PROBLEM DESCRIPTION >> Scan the data, and whenever a line contains "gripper", copy it.

THE DATA >>

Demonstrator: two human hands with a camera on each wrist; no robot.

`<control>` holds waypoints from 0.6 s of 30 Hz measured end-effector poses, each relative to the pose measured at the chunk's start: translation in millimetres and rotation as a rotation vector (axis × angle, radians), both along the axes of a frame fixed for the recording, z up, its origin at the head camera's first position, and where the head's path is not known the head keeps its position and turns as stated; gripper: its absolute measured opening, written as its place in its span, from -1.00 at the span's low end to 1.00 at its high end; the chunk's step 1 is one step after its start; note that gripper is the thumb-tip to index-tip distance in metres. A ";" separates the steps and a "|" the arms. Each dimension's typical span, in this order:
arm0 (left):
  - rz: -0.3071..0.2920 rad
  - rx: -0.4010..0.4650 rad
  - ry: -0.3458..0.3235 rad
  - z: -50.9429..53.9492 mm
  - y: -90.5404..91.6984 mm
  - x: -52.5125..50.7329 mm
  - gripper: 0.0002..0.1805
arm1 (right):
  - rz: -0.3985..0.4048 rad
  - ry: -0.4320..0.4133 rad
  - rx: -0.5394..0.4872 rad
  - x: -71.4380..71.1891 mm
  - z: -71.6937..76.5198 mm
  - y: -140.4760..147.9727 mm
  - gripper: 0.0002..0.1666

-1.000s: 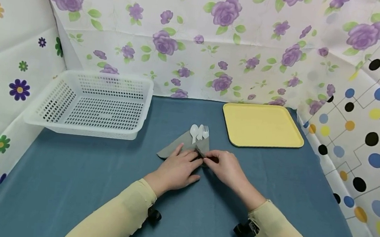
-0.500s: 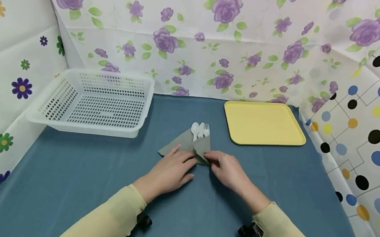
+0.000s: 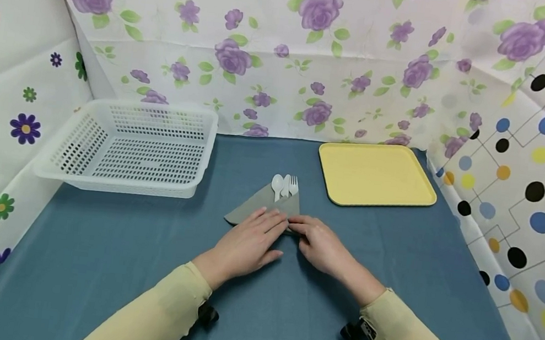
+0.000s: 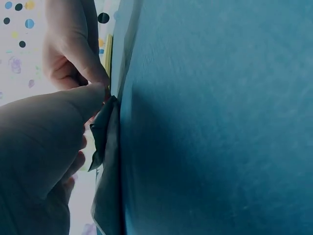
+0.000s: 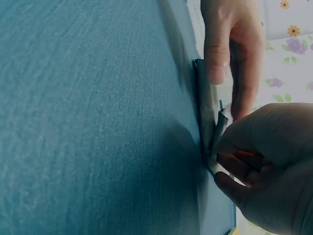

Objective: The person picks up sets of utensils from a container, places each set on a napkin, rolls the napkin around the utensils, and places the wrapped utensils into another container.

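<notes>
A grey napkin, partly folded, lies at the middle of the table, with a white spoon, a white knife and a white fork poking out of its far end. The left hand presses flat on the folded flap, fingers straight. At the napkin's right lower edge the right hand pinches the cloth between thumb and curled fingers. Low from the side, the left wrist view has the raised napkin fold beside the left hand. The right hand holds the napkin edge in the right wrist view.
A white perforated basket stands at the back left of the blue tablecloth. At the back right lies a yellow tray. Patterned curtains enclose the back and both sides.
The napkin's right flap has come down over the lower part of the cutlery. The left hand, earlier at the flap's left, now lies over it; the right hand keeps near the right edge.
</notes>
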State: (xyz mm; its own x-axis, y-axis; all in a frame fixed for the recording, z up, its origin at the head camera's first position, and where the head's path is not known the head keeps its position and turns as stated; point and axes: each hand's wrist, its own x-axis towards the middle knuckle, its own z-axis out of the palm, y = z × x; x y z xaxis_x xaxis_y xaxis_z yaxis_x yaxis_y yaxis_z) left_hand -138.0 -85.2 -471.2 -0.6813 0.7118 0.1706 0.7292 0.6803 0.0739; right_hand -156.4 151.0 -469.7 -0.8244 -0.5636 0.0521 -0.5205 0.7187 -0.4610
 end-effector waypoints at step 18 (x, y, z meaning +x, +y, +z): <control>-0.066 -0.069 -0.181 -3.3 -9.6 -14.6 -0.18 | 0.133 0.131 0.063 2.0 -5.0 15.9 -0.49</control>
State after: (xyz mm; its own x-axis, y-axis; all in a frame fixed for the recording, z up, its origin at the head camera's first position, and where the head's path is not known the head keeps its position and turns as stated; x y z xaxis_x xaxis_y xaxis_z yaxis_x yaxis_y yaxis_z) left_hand -152.6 -94.8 -474.5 -0.6475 0.7620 -0.0015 0.7518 0.6391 0.1623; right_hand -154.4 166.9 -474.7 -0.7308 -0.6728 0.1150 -0.6654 0.6647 -0.3398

RESULT >>
`<control>` holds waypoints from 0.6 s of 30 Hz measured end-effector poses, each relative to the pose measured at the chunk's start: translation in millimetres and rotation as a rotation vector (axis × angle, radians), both along the axes of a frame fixed for the recording, z up, its origin at the head camera's first position, and where the head's path is not known the head keeps its position and turns as stated; gripper: its absolute measured opening, written as its place in its span, from -1.00 at the span's low end to 1.00 at its high end; the chunk's step 1 is one step after its start; note that gripper is the thumb-tip to index-tip distance in metres. A ";" separates the steps and a "|" the arms. Each dimension's typical span, in this order:
  - gripper: 0.0002..0.1805
  - gripper: 0.0002..0.1666

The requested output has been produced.